Work item »
Only text belongs in your copy of the listing below; reproduce it exactly and leave out the pictures.

Source information »
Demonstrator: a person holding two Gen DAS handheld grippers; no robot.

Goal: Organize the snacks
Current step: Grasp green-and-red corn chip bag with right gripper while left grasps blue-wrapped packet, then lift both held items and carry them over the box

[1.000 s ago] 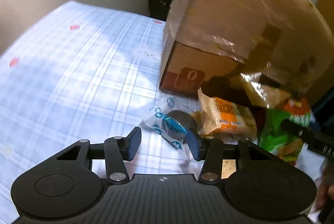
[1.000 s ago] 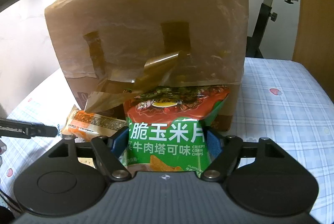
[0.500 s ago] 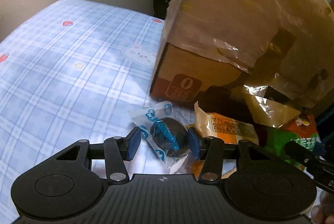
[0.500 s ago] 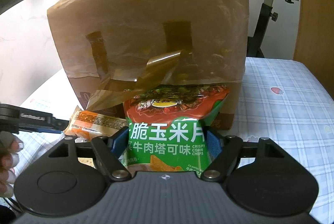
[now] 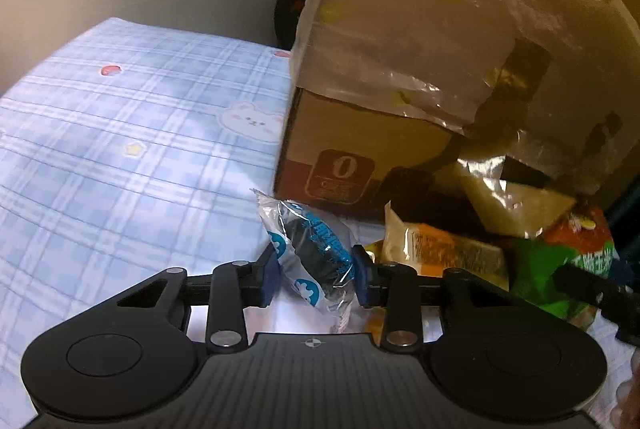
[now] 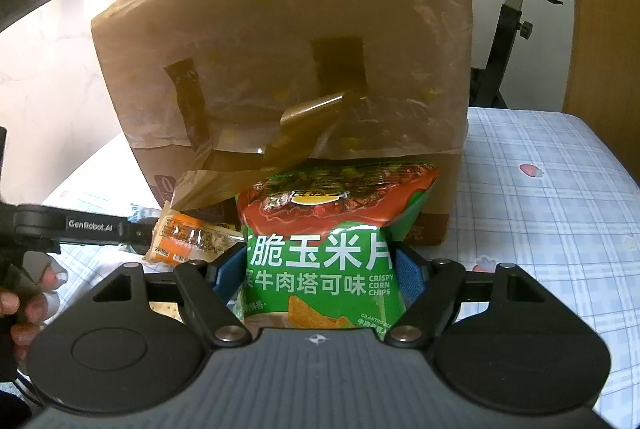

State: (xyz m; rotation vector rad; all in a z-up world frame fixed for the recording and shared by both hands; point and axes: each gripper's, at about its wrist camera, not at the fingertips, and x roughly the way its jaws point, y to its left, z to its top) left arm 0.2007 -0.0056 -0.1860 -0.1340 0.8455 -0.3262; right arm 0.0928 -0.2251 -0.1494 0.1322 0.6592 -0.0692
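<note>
A: What is everything lying on?

B: A bed with a pale blue checked sheet [image 5: 120, 165], printed with small strawberries and a cartoon face, with a wall behind it.

A: Nearest the cameras?

B: The left claw [image 5: 314, 275] is closing on a clear-wrapped dark round snack with blue print [image 5: 312, 253]; the packet sits between the blue pads, which look to be touching its sides. The right claw [image 6: 316, 271] is clamped on a green and red corn chips bag [image 6: 324, 241], standing upright.

A: And next to those?

B: An orange-labelled snack packet [image 6: 188, 237] lies on the sheet between the two claws, just left of the chips bag. A person's fingers [image 6: 28, 305] show at the left edge of the right view.

A: Further back?

B: A large cardboard box [image 6: 288, 53] with loose brown tape stands right behind the chips. Beyond it, an exercise bike [image 6: 520, 1].
</note>
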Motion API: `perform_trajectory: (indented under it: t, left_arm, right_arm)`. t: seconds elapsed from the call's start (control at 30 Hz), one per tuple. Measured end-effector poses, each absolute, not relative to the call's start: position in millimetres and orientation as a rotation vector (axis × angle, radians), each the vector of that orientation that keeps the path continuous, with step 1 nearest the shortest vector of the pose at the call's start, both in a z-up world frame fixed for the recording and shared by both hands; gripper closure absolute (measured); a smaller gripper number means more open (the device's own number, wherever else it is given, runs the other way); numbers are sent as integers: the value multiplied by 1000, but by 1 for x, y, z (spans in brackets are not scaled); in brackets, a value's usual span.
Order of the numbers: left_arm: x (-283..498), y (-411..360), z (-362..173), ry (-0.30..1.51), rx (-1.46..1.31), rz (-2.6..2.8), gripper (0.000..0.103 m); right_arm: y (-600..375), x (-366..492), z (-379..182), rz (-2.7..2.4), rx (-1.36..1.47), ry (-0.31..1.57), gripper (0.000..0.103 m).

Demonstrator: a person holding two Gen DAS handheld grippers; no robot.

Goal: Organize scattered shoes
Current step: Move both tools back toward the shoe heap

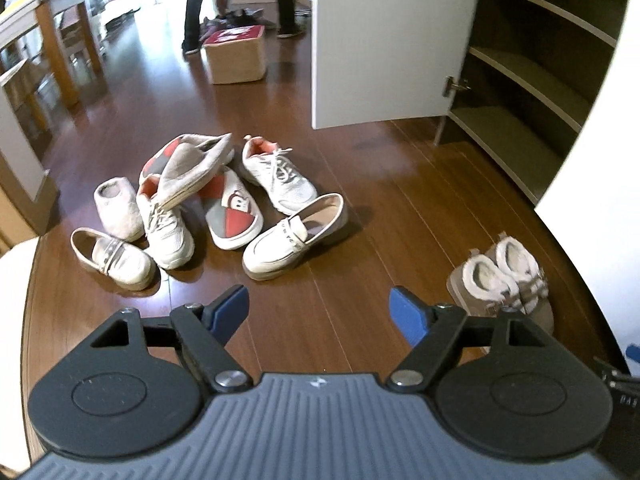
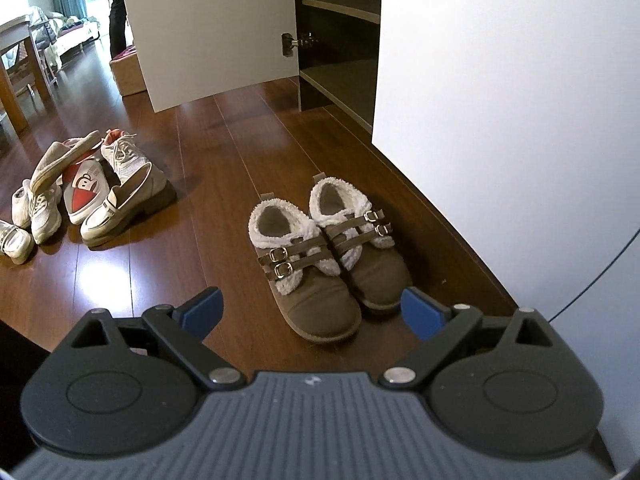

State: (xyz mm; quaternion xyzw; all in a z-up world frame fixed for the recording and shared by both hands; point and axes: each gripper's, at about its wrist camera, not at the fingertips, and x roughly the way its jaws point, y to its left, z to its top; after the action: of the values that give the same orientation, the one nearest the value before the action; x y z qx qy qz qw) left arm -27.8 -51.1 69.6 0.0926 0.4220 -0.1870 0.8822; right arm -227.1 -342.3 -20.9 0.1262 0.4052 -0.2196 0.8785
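The brown fleece-lined shoes [image 2: 324,256] are set as a pair on the wood floor [image 2: 224,152], beside the white cabinet wall. The remaining shoes are heaped in a pile [image 1: 216,204], well apart. Both the left gripper [image 1: 318,314] and the right gripper [image 2: 310,312] are spread wide, with nothing held. The cream loafer [image 1: 294,236] is judged light and fairly stiff; its heel rim should be grasped.

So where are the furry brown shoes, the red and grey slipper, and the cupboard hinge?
Furry brown shoes [image 2: 320,296]: right wrist view, toe of the nearer shoe.
Red and grey slipper [image 1: 234,216]: left wrist view, patterned upper.
Cupboard hinge [image 2: 296,43]: right wrist view, metal arm.
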Motion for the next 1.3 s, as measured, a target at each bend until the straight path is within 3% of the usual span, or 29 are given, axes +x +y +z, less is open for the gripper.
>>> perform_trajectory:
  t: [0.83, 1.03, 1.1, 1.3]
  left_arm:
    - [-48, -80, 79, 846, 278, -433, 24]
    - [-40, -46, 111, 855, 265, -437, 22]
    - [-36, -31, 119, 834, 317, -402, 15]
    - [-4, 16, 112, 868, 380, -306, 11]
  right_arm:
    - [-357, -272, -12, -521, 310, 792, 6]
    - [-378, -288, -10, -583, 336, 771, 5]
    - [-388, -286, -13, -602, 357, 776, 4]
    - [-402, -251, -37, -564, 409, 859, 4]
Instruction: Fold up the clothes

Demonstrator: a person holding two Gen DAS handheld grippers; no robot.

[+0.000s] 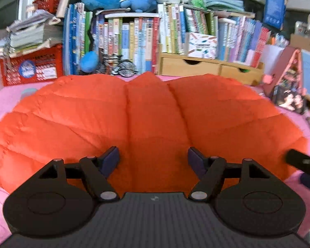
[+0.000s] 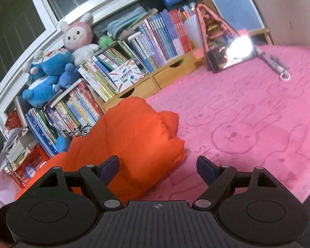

Your response »
Demonstrator: a person holding two Gen DAS handheld grippers; no robot.

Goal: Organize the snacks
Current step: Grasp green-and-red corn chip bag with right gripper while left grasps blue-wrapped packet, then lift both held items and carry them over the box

[1.000 s ago] 
[1.000 s ago] 
[0.500 s ago] 
[0.500 s ago] 
[now] 
[now] 

State: (xyz m; rotation vector rad; all in a z-up world frame fixed for the recording and shared by both hands; point and axes: each gripper's, at about its wrist camera, not at the fingertips, and x roughly the way its jaws point, y to its left, z to its top) left arm 0.2007 -0.0056 -0.1860 -0.1340 0.8455 -0.3262; right arm 0.0928 -0.2251 -0.1494 0.1322 0.6592 -0.0692
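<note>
A: What is everything lying on?

B: A bed with a pale blue checked sheet [image 5: 120, 165], printed with small strawberries and a cartoon face, with a wall behind it.

A: Nearest the cameras?

B: The left claw [image 5: 314, 275] is closing on a clear-wrapped dark round snack with blue print [image 5: 312, 253]; the packet sits between the blue pads, which look to be touching its sides. The right claw [image 6: 316, 271] is clamped on a green and red corn chips bag [image 6: 324, 241], standing upright.

A: And next to those?

B: An orange-labelled snack packet [image 6: 188, 237] lies on the sheet between the two claws, just left of the chips bag. A person's fingers [image 6: 28, 305] show at the left edge of the right view.

A: Further back?

B: A large cardboard box [image 6: 288, 53] with loose brown tape stands right behind the chips. Beyond it, an exercise bike [image 6: 520, 1].
</note>
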Motion API: `perform_trajectory: (indented under it: t, left_arm, right_arm)`. t: seconds elapsed from the call's start (control at 30 Hz), one per tuple. Measured end-effector poses, each absolute, not relative to the call's start: position in millimetres and orientation as a rotation vector (axis × angle, radians), each the vector of that orientation that keeps the path continuous, with step 1 nearest the shortest vector of the pose at the call's start, both in a z-up world frame fixed for the recording and shared by both hands; gripper closure absolute (measured); a smaller gripper number means more open (the device's own number, wherever else it is given, runs the other way); numbers are sent as integers: the value multiplied by 1000, but by 1 for x, y, z (spans in brackets are not scaled); in brackets, a value's usual span.
Order of the numbers: left_arm: x (-283..498), y (-411..360), z (-362..173), ry (-0.30..1.51), rx (-1.46..1.31), rz (-2.6..2.8), gripper (0.000..0.103 m); right_arm: y (-600..375), x (-366..492), z (-379..182), rz (-2.7..2.4), rx (-1.36..1.47), ry (-0.31..1.57), gripper (0.000..0.103 m).

Demonstrator: a person holding two Gen DAS handheld grippers; no robot.

Goal: Organize scattered shoes
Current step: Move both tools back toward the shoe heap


State: (xyz mm; quaternion xyzw; all in a z-up world frame fixed for the recording and shared by both hands; point and axes: each gripper's, at about its wrist camera, not at the fingertips, and x roughly the way its jaws point, y to its left, z to its top; after the action: of the values that give the same orientation, the one nearest the value before the action; x y z qx qy qz qw) left arm -27.8 -51.1 69.6 0.0926 0.4220 -0.1870 0.8822; right arm -227.1 -342.3 -20.9 0.1262 0.4052 -0.2196 0.8785
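The brown fleece-lined shoes [image 2: 324,256] are set as a pair on the wood floor [image 2: 224,152], beside the white cabinet wall. The remaining shoes are heaped in a pile [image 1: 216,204], well apart. Both the left gripper [image 1: 318,314] and the right gripper [image 2: 310,312] are spread wide, with nothing held. The cream loafer [image 1: 294,236] is judged light and fairly stiff; its heel rim should be grasped.

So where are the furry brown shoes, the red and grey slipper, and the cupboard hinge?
Furry brown shoes [image 2: 320,296]: right wrist view, toe of the nearer shoe.
Red and grey slipper [image 1: 234,216]: left wrist view, patterned upper.
Cupboard hinge [image 2: 296,43]: right wrist view, metal arm.
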Motion for the next 1.3 s, as measured, a target at each bend until the straight path is within 3% of the usual span, or 29 are given, axes +x +y +z, less is open for the gripper.
>>> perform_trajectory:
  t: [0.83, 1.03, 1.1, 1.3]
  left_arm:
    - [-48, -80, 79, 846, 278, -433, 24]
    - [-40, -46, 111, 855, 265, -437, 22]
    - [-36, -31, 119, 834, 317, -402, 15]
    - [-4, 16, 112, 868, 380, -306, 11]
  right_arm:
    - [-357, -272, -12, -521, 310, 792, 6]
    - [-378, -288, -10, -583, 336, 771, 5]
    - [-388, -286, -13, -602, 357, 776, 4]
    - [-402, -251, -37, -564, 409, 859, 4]
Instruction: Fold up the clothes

Demonstrator: a person holding two Gen DAS handheld grippers; no robot.

[+0.000s] 
[+0.000s] 

The response is now done.